Task to complete –
Return the data exactly, without pictures.

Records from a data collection
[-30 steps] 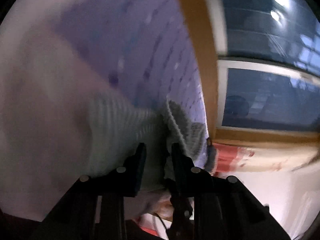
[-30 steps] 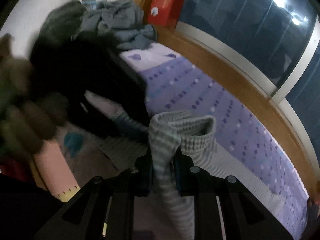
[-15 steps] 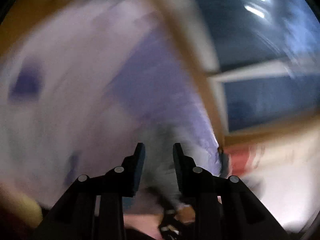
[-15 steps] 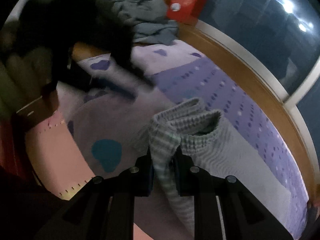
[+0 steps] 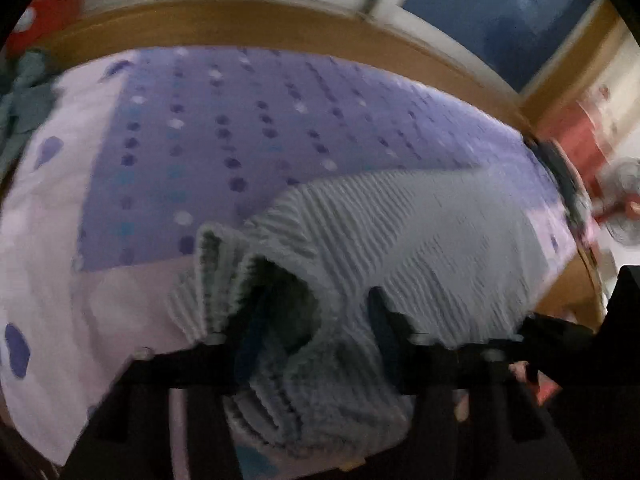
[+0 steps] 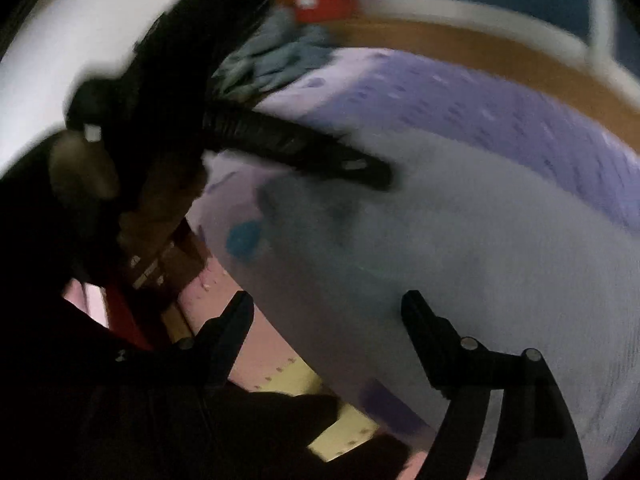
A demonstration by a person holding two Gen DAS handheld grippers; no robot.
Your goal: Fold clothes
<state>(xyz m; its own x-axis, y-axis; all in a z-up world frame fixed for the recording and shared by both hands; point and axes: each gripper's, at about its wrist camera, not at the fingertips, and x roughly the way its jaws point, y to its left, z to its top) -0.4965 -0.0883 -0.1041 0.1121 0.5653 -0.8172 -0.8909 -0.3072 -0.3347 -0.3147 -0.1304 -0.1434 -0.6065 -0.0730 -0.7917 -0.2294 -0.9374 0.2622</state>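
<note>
Sweater (image 5: 420,240) cloth is filling the gap between the left fingers (image 5: 380,312). They have just been closing, and a thick roll of the ribbed opening is bunching between them and spilling over their tips. The knit is standing up off the bed (image 5: 200,120) right at that spot, so they are probably pinching it, though blur is hiding the contact itself.

The right fingers (image 6: 420,316) have just been opening and are now standing wide with nothing between them. The fold they were clamping a second ago is lying flat beneath them as a pale grey sheet (image 6: 440,240).

So the grip is passing from one hand to the other. The right side of the fold is looking laid down and released, while the left hand is taking up the open end. In my judgement it is either getting ready for the next fold or tugging the cloth smooth.

Outward from the left fingers, the sweater is stretching away to the right in the left view, its long axis running roughly along the near edge of the bed. The ribbed opening is pointing at the left fingers, and the ribs are slanting across the body. Beyond it the purple dotted sheet is reaching back to the wooden ledge (image 5: 240,28) under the window. A grey-blue pile (image 6: 280,56) of other clothes is waiting at the far end of the bed.
</note>
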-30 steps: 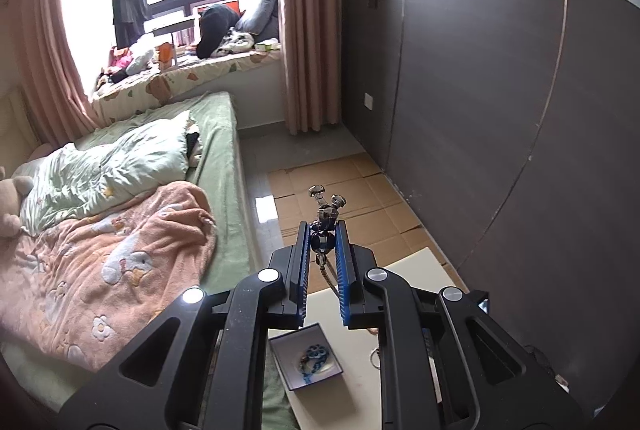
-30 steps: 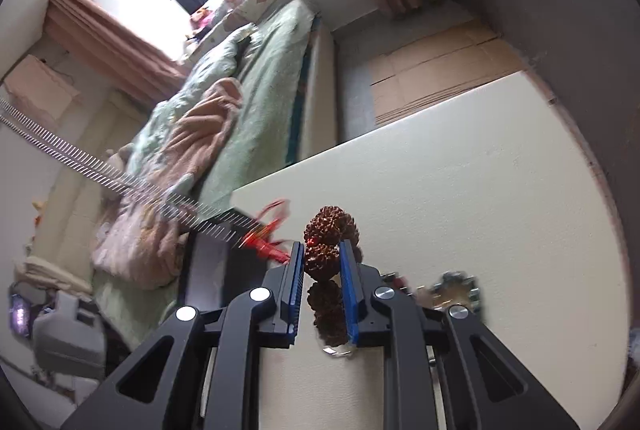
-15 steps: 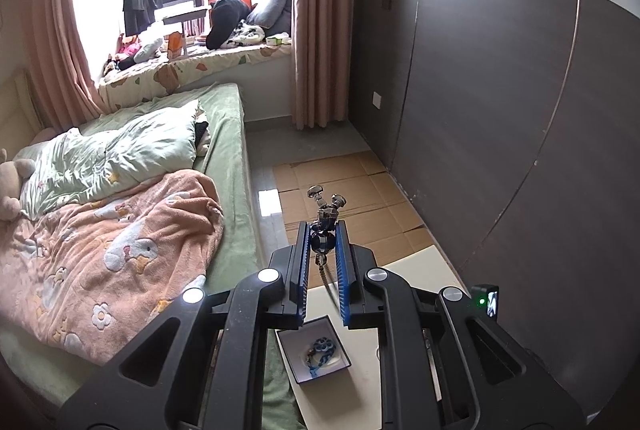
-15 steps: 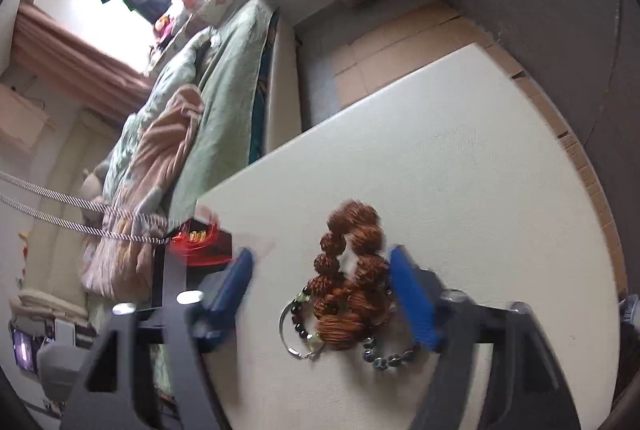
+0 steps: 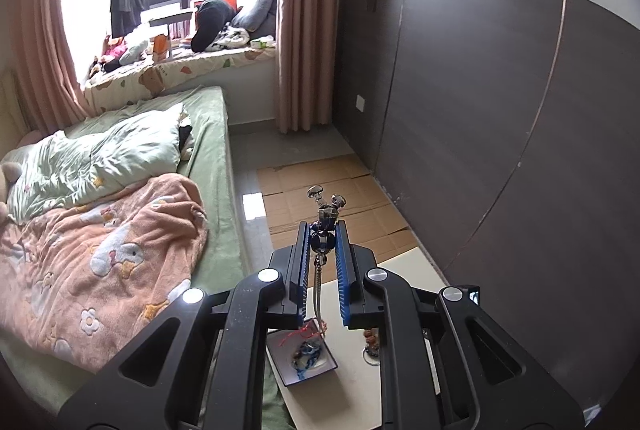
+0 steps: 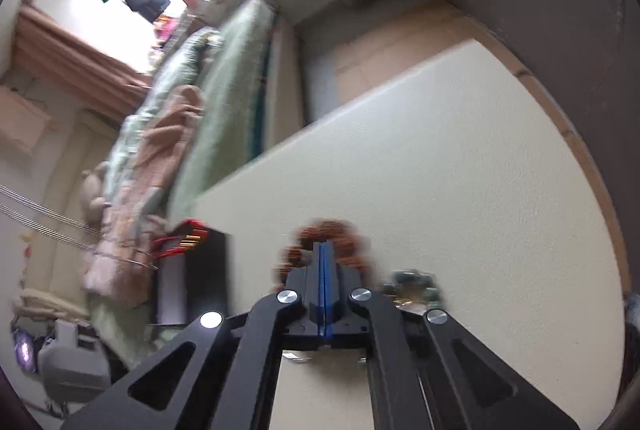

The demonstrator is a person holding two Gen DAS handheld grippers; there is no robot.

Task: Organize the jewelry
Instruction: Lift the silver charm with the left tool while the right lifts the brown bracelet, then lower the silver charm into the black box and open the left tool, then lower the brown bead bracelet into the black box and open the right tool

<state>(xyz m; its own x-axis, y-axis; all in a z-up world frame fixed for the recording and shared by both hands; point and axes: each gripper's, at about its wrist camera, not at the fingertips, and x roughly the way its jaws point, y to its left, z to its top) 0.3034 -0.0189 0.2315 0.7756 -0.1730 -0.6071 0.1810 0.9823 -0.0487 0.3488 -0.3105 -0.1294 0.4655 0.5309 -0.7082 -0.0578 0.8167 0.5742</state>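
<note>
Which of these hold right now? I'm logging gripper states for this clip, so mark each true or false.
1. The left gripper is shut on the metal pendant. True.
2. The pendant's chain hangs down toward the small box. True.
3. The right gripper is wide open. False: its jaws are closed together.
4. The brown bead bracelet lies on the bed. False: it lies on the cream table.
5. The small box is empty. False: blue beaded jewelry lies inside.
</note>
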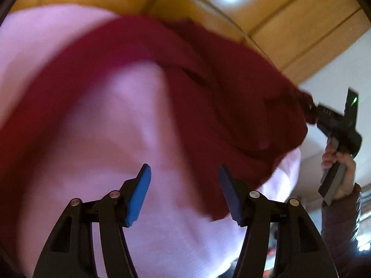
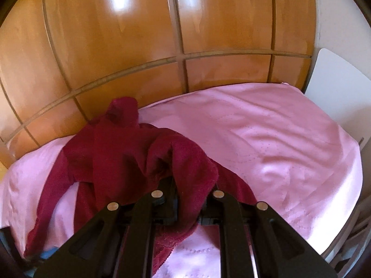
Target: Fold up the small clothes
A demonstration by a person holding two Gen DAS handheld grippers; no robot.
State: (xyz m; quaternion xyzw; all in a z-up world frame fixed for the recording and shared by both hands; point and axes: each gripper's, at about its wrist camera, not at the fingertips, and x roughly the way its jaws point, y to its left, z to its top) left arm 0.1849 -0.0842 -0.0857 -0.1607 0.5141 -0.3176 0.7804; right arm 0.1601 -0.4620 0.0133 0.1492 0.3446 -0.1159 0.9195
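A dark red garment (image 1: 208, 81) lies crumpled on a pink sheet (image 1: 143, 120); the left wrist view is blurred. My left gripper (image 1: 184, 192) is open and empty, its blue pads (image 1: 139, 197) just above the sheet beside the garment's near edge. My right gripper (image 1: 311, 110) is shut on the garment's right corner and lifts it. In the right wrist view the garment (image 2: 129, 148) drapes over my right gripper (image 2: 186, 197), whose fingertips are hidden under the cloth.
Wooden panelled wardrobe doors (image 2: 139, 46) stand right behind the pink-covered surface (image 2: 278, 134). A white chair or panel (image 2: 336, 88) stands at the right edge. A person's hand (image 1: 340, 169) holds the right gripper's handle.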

Task answer –
[-30 steps] 
[-30 steps] 
[-15 steps] 
[-15 steps] 
[+0 steps] 
[+0 steps] 
A demonstration by a person holding two Gen DAS handheld grippers; no robot.
Your goal: Fold clothes
<state>(xyz m; its own x-axis, y-axis; all in a z-up world frame fixed for the recording and shared by both hands; point and axes: each gripper's, at about its wrist camera, not at the fingertips, and x roughly the way its jaws point, y to its left, z to its top) -0.4965 -0.0883 -0.1041 0.1121 0.5653 -0.8172 -0.8909 -0.3072 -0.3347 -0.3147 -0.1304 -0.1434 -0.6065 -0.0730 -0.7917 -0.2294 -0.9374 0.2622</state>
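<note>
Sweater (image 5: 420,240) cloth is filling the gap between the left fingers (image 5: 380,312). They have just been closing, and a thick roll of the ribbed opening is bunching between them and spilling over their tips. The knit is standing up off the bed (image 5: 200,120) right at that spot, so they are probably pinching it, though blur is hiding the contact itself.

The right fingers (image 6: 420,316) have just been opening and are now standing wide with nothing between them. The fold they were clamping a second ago is lying flat beneath them as a pale grey sheet (image 6: 440,240).

So the grip is passing from one hand to the other. The right side of the fold is looking laid down and released, while the left hand is taking up the open end. In my judgement it is either getting ready for the next fold or tugging the cloth smooth.

Outward from the left fingers, the sweater is stretching away to the right in the left view, its long axis running roughly along the near edge of the bed. The ribbed opening is pointing at the left fingers, and the ribs are slanting across the body. Beyond it the purple dotted sheet is reaching back to the wooden ledge (image 5: 240,28) under the window. A grey-blue pile (image 6: 280,56) of other clothes is waiting at the far end of the bed.
</note>
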-30 steps: 
-30 steps: 
-15 steps: 
-15 steps: 
+0 steps: 
+0 steps: 

The demonstrator is a person holding two Gen DAS handheld grippers; there is no robot.

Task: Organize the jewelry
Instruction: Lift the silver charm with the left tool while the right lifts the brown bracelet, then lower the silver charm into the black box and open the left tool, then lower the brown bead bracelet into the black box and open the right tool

<state>(xyz m; its own x-axis, y-axis; all in a z-up world frame fixed for the recording and shared by both hands; point and axes: each gripper's, at about its wrist camera, not at the fingertips, and x roughly the way its jaws point, y to its left, z to its top) 0.3034 -0.0189 0.2315 0.7756 -0.1730 -0.6071 0.1810 0.9823 -0.0487 0.3488 -0.3105 -0.1294 0.4655 0.5309 -0.7082 -0.0578 0.8167 0.5742</state>
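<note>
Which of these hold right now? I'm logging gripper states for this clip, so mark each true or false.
1. The left gripper is shut on the metal pendant. True.
2. The pendant's chain hangs down toward the small box. True.
3. The right gripper is wide open. False: its jaws are closed together.
4. The brown bead bracelet lies on the bed. False: it lies on the cream table.
5. The small box is empty. False: blue beaded jewelry lies inside.
</note>
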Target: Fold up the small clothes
A demonstration by a person holding two Gen DAS handheld grippers; no robot.
State: (xyz m; quaternion xyzw; all in a z-up world frame fixed for the recording and shared by both hands; point and axes: each gripper's, at about its wrist camera, not at the fingertips, and x roughly the way its jaws point, y to its left, z to its top) left arm 0.1849 -0.0842 -0.0857 -0.1607 0.5141 -0.3176 0.7804; right arm 0.1601 -0.4620 0.0133 0.1492 0.3446 -0.1159 0.9195
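A dark red garment (image 1: 208, 81) lies crumpled on a pink sheet (image 1: 143, 120); the left wrist view is blurred. My left gripper (image 1: 184, 192) is open and empty, its blue pads (image 1: 139, 197) just above the sheet beside the garment's near edge. My right gripper (image 1: 311, 110) is shut on the garment's right corner and lifts it. In the right wrist view the garment (image 2: 129, 148) drapes over my right gripper (image 2: 186, 197), whose fingertips are hidden under the cloth.
Wooden panelled wardrobe doors (image 2: 139, 46) stand right behind the pink-covered surface (image 2: 278, 134). A white chair or panel (image 2: 336, 88) stands at the right edge. A person's hand (image 1: 340, 169) holds the right gripper's handle.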

This concludes the exercise.